The Joint Committee on Atomic Energy heard that testimony in 1977, when the conventional wisdom was still hailing "the peaceful atom" as a flawless marvel. During the same year, solid information convinced me to move from concern to action against nuclear power.
By the time the 1979 accident at the Three Mile Island nuclear power plant came close to rendering much of central Pennsylvania uninhabitable, I was nearly two years into full-time anti-nuclear work that included public education, civic activism and nonviolent direct action. Given what was at stake, I didn't mind spending a month in jail for civil disobedience.
More than 30 years later, the ongoing disaster at Japan's Fukushima Daiichi plant underscores the grim realities of nuclear power, ranging from catastrophic reactor accidents to highly radioactive waste that will remain deadly for many thousands of years.
Such inherent dangers are all too close to home here in California, where the state's two nuclear power plants — Diablo Canyon at San Luis Obispo and San Onofre farther south — are both located on major earthquake faults along the coast.
The overall record of Diablo Canyon's owner and operator — PG&E — hardly inspires confidence. And recent events in Japan showed that official assurances can become worthless after a big quake and tsunami.
Continuing radioactive leaks from Fukushima are extensive and multifaceted. The authoritative journal Nature reported in late May that "some scientists are simply floating the idea of turning Fukushima into a nuclear graveyard" — but "given the plant's location on the coast, storing the waste there for millennia may be unrealistic."
Here at home, I fundamentally disagree with the official mantra that California's two nuclear power plants should keep operating while federal agencies conduct "studies" to determine whether those nukes are risky enough to warrant closure.
The U.S. Nuclear Regulatory Commission and the Energy Department have been avidly promoting nuclear power for decades. Periodic calls for more "studies" have kicked the radioactive can down the road.
I reject the notion that we should wait for such nuclear-enthralled agencies to tell us whether nuclear power is an acceptable risk for Californians.
As the director of the National Citizens Hearings for Radiation Victims in 1980, I learned a lot about patterns of official enabling of the nuclear industry — with awful results for human health and the environment.
Similar patterns persist in this country.
In contrast, the government of Germany has seen the light.
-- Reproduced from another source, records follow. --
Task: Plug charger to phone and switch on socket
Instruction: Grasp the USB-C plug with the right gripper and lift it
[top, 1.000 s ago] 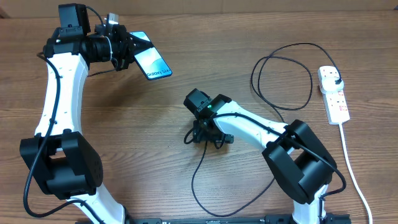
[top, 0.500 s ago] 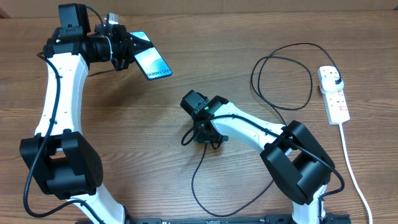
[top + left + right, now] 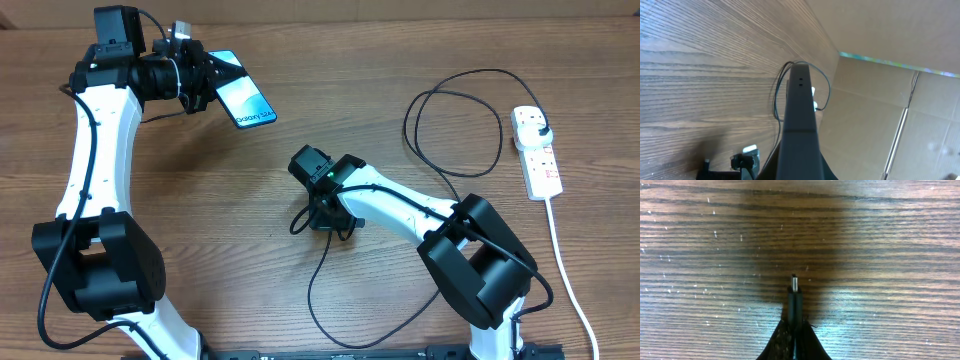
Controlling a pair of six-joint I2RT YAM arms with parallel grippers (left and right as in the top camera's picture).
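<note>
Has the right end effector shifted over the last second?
Yes: the right end effector slid slightly left, farther from the socket, and shut on the charger.

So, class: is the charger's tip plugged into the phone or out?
Out. The charger tip pokes bare from the shut right gripper above the table; the left gripper holds the phone well apart.
</note>
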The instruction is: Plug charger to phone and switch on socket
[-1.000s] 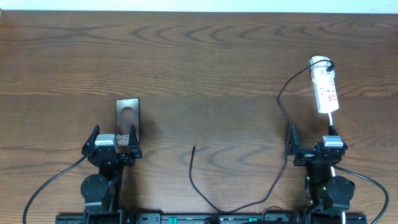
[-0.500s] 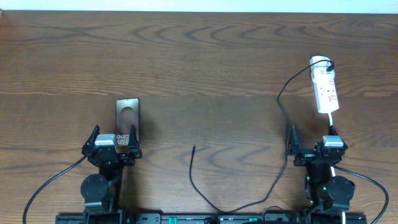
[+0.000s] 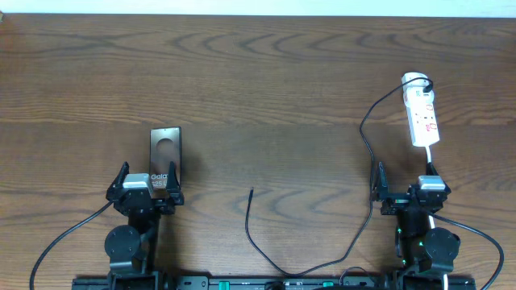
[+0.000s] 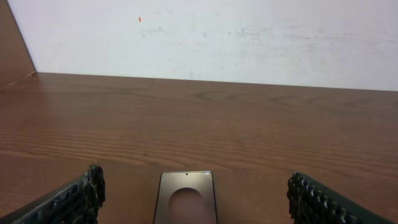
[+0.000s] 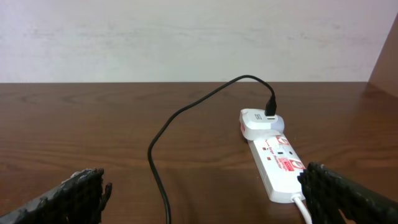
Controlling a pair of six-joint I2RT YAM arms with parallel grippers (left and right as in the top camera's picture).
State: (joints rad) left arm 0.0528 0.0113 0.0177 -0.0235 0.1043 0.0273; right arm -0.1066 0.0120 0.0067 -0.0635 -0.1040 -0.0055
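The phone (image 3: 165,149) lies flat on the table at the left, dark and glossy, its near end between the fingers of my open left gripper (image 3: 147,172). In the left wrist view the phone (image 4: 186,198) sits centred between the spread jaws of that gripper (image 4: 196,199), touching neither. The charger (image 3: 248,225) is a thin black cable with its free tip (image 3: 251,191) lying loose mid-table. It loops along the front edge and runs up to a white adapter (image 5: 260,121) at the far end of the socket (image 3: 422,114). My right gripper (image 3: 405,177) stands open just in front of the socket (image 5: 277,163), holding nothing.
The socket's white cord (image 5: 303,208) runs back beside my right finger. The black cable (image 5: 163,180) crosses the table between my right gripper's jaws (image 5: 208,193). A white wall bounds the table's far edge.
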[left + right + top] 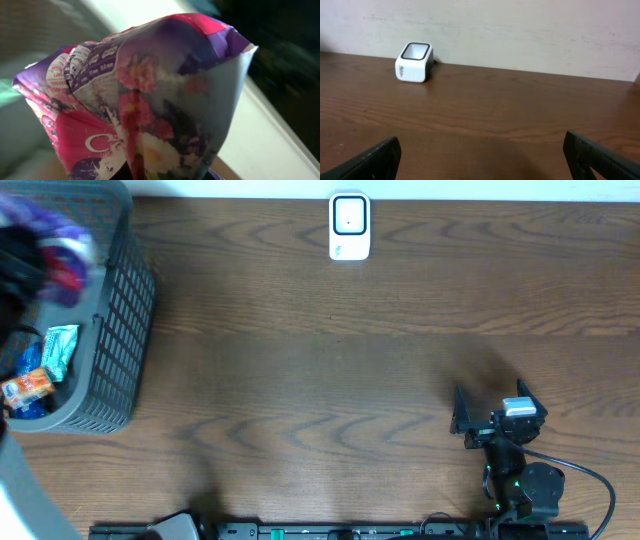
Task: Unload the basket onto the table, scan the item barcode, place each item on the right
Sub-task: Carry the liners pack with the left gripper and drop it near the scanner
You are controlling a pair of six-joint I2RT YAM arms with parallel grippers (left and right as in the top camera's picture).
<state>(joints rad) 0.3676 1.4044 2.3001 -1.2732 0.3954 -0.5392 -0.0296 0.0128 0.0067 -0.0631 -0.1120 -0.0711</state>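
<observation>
While the right fingers (372, 160) stood spread wide and empty over the table (300, 400) near its front edge, the left fingers (hidden behind their load) were pinched on a purple floral packet (150, 100), blurred above the grey basket (120, 330) at the left edge. Other snack packs (55, 350) lay inside the basket. The white scanner (349, 225) sat at the far edge, well apart from the packet.

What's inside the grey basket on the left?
In the basket, a teal packet and an orange packet lie at the near end. A blurred purple pouch covers the far end from view, so anything beneath it cannot be seen.
</observation>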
At the end of last month, Chancellor Angela Merkel announced a reversal of policy — moving to shut down nuclear power instead of trying to expand it.
The decision to immediately close eight German nuclear power plants and shut the rest by 2022 came in a country that had been getting 23 percent of its electricity from nukes.
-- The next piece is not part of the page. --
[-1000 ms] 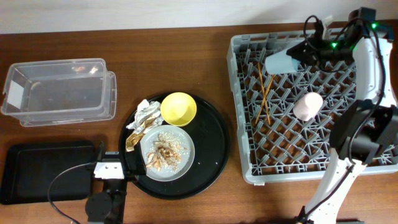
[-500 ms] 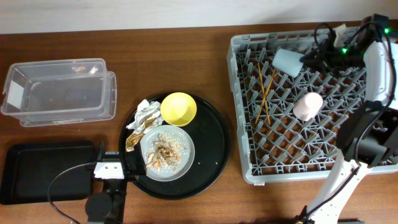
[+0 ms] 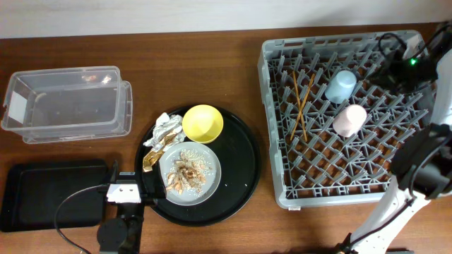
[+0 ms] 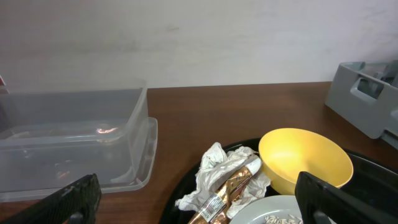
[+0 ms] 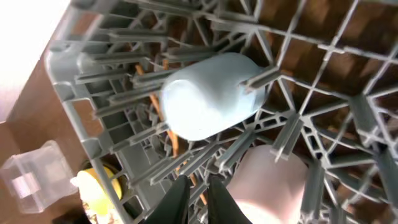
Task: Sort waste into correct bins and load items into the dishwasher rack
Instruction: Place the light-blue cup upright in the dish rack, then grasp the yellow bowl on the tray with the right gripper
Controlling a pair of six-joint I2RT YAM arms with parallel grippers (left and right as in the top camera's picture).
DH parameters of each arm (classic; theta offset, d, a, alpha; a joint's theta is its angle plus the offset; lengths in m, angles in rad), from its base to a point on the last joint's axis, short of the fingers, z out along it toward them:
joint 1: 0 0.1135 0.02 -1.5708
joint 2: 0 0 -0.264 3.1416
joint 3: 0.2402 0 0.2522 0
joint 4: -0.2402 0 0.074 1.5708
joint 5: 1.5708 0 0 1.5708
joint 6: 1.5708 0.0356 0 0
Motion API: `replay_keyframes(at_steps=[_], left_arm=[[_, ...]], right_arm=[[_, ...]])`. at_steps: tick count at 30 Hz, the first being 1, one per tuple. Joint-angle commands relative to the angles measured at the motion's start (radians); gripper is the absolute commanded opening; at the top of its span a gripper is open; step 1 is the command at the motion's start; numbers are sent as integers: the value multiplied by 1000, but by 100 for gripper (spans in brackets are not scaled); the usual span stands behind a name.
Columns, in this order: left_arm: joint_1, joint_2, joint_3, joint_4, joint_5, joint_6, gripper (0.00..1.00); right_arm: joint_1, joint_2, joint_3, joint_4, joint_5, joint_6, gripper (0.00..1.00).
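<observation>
The grey dishwasher rack (image 3: 282, 162) holds the light blue cup (image 3: 341, 85) on its side, the pink cup (image 3: 349, 120) and two chopsticks (image 3: 300, 102). My right gripper (image 3: 393, 72) is over the rack's back right, apart from the blue cup (image 5: 211, 102). Its fingers (image 5: 198, 193) are together with nothing between them, above the pink cup (image 5: 273, 180). My left gripper (image 4: 199, 202) is open and empty, low in front of the white-and-gold wrappers (image 4: 227, 180) and the yellow-green bowl (image 4: 305, 158). The plate (image 3: 212, 166) carries beige food scraps (image 3: 187, 171).
The bowl (image 3: 203, 123), wrappers (image 3: 162, 134) and plate sit on a big round black tray (image 3: 240, 169). The clear tub (image 3: 67, 102) stands at the back left. The shallow black tray (image 3: 49, 194) lies at the front left, beside my left arm.
My right gripper let go of the blue cup, which now lies on its side in the rack. The gripper drew back to the right. The left arm has not moved.
</observation>
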Motion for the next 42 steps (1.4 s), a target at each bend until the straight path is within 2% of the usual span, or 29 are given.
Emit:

Here in California, we're less reliant on this Faustian technology, getting just 15 percent of our electricity from nuclear power. The state has a lot of excess generating capacity from other sources, but far better choices for the environment are within our grasp.
Effective conservation options are readily available, and widespread use of renewables like solar is in reach. What we need is the political will to fight for serious public investment in sustainable energy and a non-nuclear future.